#### [WHAT THE EXERCISE ASKS]
Every line below that has "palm" in it should be copied.

Items from a dataset:
•••••

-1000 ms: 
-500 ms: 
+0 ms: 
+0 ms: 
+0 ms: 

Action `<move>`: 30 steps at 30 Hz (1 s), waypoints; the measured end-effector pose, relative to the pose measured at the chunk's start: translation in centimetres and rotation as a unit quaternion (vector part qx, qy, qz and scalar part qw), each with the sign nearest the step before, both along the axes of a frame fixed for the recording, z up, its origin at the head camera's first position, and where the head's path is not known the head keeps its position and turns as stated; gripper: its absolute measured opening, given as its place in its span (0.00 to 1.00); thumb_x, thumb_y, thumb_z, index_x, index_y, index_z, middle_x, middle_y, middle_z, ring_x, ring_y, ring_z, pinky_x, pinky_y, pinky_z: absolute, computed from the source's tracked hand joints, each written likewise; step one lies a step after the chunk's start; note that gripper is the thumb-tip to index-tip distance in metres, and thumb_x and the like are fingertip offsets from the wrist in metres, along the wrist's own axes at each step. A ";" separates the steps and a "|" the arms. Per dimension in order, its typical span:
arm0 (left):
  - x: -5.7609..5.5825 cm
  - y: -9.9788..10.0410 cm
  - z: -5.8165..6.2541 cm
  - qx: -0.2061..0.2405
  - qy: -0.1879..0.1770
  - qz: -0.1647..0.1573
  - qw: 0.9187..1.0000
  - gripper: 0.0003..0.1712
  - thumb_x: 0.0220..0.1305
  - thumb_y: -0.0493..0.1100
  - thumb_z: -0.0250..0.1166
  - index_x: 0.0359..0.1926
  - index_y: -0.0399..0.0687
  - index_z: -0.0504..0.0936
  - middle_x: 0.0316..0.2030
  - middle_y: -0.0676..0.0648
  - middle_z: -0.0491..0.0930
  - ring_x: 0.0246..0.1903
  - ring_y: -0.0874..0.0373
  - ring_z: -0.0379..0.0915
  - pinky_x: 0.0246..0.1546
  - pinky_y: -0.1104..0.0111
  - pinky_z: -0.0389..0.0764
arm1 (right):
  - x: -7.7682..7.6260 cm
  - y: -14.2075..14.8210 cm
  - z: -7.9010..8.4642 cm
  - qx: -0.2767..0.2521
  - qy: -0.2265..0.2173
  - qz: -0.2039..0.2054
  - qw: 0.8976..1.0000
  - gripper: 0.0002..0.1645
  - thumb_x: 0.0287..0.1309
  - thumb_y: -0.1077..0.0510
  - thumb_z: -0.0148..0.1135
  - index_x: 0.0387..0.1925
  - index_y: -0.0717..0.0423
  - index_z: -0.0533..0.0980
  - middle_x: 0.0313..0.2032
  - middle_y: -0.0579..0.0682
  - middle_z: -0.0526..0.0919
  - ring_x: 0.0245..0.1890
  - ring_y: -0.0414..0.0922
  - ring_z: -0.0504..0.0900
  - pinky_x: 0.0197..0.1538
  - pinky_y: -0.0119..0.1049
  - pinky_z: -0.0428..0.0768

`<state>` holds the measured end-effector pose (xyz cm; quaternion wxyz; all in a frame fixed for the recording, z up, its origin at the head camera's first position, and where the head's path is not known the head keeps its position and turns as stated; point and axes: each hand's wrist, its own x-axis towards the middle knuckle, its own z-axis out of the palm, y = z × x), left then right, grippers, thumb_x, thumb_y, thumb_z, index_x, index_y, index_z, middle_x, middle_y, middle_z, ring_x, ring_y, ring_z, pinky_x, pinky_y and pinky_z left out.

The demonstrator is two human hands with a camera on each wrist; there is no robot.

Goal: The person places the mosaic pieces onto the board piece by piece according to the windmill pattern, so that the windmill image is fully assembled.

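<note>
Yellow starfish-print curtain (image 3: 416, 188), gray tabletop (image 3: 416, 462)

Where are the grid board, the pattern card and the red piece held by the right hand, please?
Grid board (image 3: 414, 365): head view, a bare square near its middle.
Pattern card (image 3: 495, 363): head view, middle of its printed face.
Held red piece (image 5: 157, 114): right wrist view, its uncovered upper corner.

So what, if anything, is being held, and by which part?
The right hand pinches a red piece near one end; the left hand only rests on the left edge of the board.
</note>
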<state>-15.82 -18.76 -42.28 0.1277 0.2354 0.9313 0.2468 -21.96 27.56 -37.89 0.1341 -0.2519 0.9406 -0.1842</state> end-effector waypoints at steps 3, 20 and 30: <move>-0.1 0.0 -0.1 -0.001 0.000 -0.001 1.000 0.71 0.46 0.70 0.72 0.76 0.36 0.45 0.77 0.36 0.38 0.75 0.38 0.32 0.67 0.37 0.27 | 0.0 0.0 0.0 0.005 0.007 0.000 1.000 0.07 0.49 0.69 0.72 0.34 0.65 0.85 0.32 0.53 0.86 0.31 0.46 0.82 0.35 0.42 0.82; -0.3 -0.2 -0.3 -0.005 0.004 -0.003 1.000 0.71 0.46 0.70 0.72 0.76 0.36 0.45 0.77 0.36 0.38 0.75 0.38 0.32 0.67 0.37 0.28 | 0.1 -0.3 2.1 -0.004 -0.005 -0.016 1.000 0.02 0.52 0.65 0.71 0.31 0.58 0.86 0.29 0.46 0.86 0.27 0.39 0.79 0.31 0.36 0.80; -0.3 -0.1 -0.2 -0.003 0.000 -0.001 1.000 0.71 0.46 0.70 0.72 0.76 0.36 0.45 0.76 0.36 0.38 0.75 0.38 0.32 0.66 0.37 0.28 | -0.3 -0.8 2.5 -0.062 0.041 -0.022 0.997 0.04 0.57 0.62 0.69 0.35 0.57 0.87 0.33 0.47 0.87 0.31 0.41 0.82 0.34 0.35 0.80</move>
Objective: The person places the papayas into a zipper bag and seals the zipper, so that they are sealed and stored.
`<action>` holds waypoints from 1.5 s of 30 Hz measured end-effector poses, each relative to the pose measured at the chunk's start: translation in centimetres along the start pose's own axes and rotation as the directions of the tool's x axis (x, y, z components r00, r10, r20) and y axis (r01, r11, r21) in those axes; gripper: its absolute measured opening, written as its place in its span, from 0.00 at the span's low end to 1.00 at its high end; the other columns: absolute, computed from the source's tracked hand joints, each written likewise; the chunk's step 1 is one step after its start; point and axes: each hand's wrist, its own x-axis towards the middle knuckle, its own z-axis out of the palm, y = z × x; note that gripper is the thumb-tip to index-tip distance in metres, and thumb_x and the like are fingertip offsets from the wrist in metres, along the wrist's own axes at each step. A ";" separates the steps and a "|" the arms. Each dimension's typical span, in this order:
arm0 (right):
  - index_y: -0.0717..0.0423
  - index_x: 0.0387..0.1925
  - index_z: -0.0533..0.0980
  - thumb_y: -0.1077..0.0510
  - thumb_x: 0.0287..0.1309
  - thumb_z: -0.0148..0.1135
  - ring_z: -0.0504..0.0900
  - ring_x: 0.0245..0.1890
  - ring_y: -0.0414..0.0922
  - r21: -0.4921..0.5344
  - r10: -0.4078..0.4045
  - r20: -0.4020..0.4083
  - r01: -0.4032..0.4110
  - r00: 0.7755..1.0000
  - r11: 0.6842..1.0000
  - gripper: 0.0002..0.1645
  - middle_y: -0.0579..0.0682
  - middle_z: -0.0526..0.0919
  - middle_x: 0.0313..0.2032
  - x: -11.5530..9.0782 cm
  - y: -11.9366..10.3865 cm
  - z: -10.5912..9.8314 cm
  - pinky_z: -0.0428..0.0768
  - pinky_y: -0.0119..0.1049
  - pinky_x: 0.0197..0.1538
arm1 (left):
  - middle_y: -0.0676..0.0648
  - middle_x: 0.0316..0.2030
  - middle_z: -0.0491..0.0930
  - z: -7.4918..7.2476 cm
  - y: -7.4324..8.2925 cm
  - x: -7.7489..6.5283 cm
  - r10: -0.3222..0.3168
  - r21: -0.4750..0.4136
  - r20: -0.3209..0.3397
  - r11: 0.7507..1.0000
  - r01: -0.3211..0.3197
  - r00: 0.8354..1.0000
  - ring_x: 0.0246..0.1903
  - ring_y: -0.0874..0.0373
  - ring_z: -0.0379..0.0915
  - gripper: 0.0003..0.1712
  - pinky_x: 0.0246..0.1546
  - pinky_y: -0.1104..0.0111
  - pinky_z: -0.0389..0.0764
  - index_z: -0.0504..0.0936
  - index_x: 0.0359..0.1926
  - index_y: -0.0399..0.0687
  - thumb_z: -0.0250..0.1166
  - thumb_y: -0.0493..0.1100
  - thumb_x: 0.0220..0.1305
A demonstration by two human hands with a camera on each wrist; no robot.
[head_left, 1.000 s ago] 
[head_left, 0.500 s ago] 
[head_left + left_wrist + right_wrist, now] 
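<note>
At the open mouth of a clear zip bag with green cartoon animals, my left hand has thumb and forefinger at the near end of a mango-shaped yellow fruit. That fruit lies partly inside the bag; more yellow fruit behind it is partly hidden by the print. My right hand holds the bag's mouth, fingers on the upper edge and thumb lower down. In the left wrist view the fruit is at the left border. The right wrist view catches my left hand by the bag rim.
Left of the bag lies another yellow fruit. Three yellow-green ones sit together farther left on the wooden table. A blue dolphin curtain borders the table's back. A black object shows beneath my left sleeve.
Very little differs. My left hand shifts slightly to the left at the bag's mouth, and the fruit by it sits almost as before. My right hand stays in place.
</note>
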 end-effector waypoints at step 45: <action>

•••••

#### [YOUR SOLUTION]
`<state>` holds the measured end-effector pose (xyz cm; quaternion wxyz; all in a frame fixed for the recording, z up, its origin at the head camera's first position, and where the head's path is not known the head keeps its position and turns as stated; point and axes: each hand's wrist, its own x-axis towards the middle knuckle, its own z-axis out of the palm, y = z × x), left then right, grippers, thumb_x, thumb_y, thumb_z, index_x, index_y, index_z, middle_x, middle_y, middle_z, ring_x, ring_y, ring_z, pinky_x, pinky_y and pinky_z left out.
`<action>` holds waypoints from 1.5 s of 30 Hz measured end-effector poses, each relative to the pose measured at the chunk's start: translation in centimetres along the start pose's own axes and rotation as the directions of the tool's x axis (x, y, z components r00, r10, r20) and y axis (r01, r11, r21) in those axes; gripper: its absolute measured opening, written as its place in its span, from 0.00 at the span's low end to 1.00 at its high end; the other columns: absolute, computed from the source's tracked hand joints, each written likewise; the chunk's step 1 is one step after its start; point and axes: each hand's wrist, its own x-axis towards the middle knuckle, its own z-axis out of the palm, y = z × x; note that gripper is the thumb-tip to index-tip distance in metres, and thumb_x and the like are fingertip offsets from the wrist in metres, along the wrist's own axes at each step. A ";" separates the steps and a "|" the arms. Each dimension's typical span, in this order:

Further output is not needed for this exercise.